Bec Brideson is founder and creative director of Hello I’m Venus


  1. Dave.
    12 Dec 13
    9:34 am

  2. and…..

  3. Gezza
    12 Dec 13
    11:30 am

  4. Odd chaps women. Glad someone explained them to me.

  5. interesting
    12 Dec 13
    1:13 pm

  6. so you take a unisex behaviour, give it a fem label (screen queen) and magically it becomes a marketing-to-women thing?

  7. jake
    12 Dec 13
    3:08 pm

  8. All the above…

  9. goodone
    12 Dec 13
    4:26 pm

  10. So many questions raised……so few answers…..

  11. John
    12 Dec 13
    5:17 pm

  12. You are referencing stats from

  13. John
    12 Dec 13
    5:19 pm

  14. Another Opinion piece that just reels of the facts and provides no real opinion.

    I think you need to rename this section to MediaWiki.

  15. jake
    12 Dec 13
    7:38 pm

  16. Women like shopping? This is a game changer for me…:)

  17. Researcher
    13 Dec 13
    2:41 am

  18. I just can’t let this kind of misleading use of research pass by.

    ’89 per cent of people said tablets are the perfect complement to TV, and 63 per cent said they were the perfect replacement — that’s right replacement. Additionally, 94 per cent reported using their tablets during commercials.’

    This should be clearly labelled or couched as people who have a tablet, which is, depending on which survey you believe somewhere around 35% of the 15+ population. Unfortunately those numbers don’t look nearly as exciting.

    My guess is this is another online panel survey, purporting to be representative of the population whilst really just representing the group of odd souls who have self-selected themselves to be a semi-professional respondent. Please don’t use online panels to measure online behaviour, the data is rubbish.

  19. bob is a rabbit
    16 Dec 13
    4:10 pm

  20. The fundamental error is this: Scientific research, yes science, has proven there is no such thing as ‘multi-tasking’, nor an ability for women to do it better than men. It is theoretically impossible for the brain to do.

    The only difference in ability relates to prioritisation of tasks (mis-represented as multi-tasking) and this is marginal (and learnt through gender-based roles).

  21. John
    17 Dec 13
    9:50 am

  22. Everything about a “Female-focused marketing company” seems very wrong. It comes off as lazy and inaccurate research with a pink wash.

    This behaviour and poor strategy only encourages the gender bias.

    Why not actually spend the time and money gaining quality data on what “People” need.

    Apart from – Women have been described as ‘the fastest growing economy’ none of the other mentioned stats apply directly to women?

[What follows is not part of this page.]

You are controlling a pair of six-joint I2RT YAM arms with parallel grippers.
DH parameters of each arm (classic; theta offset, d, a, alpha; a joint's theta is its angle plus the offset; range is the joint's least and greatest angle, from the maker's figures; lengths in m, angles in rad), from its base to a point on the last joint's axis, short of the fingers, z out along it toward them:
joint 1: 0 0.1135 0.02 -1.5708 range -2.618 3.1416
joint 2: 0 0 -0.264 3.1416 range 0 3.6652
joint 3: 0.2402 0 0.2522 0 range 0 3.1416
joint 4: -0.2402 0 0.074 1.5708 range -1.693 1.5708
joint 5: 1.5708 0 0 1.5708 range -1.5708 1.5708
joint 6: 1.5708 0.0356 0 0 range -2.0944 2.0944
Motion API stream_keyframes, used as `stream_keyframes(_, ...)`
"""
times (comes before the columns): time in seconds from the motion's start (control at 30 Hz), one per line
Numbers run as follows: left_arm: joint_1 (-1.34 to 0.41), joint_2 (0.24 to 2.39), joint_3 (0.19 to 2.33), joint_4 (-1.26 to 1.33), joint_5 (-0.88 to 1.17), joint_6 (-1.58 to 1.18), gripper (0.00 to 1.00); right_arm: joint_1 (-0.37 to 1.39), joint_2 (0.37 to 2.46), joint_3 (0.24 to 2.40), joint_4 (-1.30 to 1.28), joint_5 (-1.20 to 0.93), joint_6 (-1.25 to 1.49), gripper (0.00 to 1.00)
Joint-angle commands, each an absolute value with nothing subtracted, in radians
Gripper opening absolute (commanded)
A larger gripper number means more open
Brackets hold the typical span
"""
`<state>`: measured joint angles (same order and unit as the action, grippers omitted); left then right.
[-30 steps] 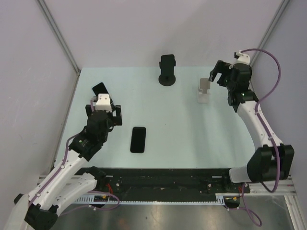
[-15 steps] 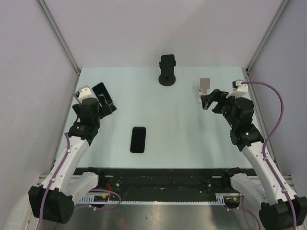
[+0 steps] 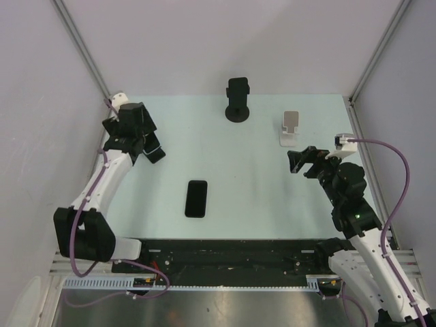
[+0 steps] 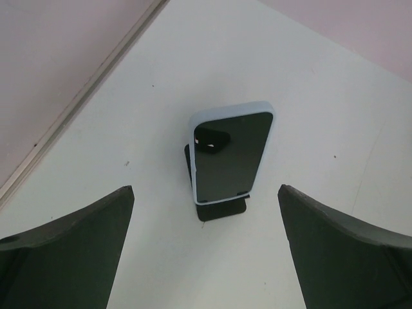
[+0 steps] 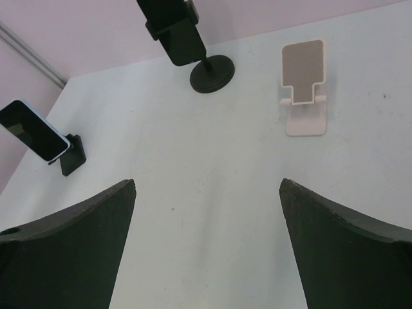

    You cannot just create naff buzzwords like ‘screen queen’ and ‘digital divas’ and add it to the end of AOL and surveys.

  23. jake
    17 Dec 13
    1:13 pm

  24. I don’t know any women who would consider a screen to be an ‘extension of themselves’.
    A (female) friend here just commented that she finds this article somewhat demeaning to women. Which is ironic given the source.
    In her words, “People are people. Sell to people, not gender, and it will come down to product quality and worth instead of how gender-focused your marketing is. If you have to cajole or convince users to use a product, maybe it just isn’t what is needed or wanted”.

  25. ian
    23 Dec 13
    9:09 pm

  26. Hmmm, most of the men who commented on this post are very defensive. Bob the bunny even used science in a lame attempt to convince us that multitasking doesn’t really exist. The simple fact is women shop more than men. More than 70% of all purchases are made by women. The other 30% are shared decisions or made by lonely, single men and same sex relationships. So the idea of an ad agency that caters to the tastes of women is not as crazy as it sounds (Plus Bec Brideson is smokin’ hot!) Please don’t be offended, but you boys should read ‘the art of war’ and pay particular attention to the bit about using women to win a battle. After all, marketing is war.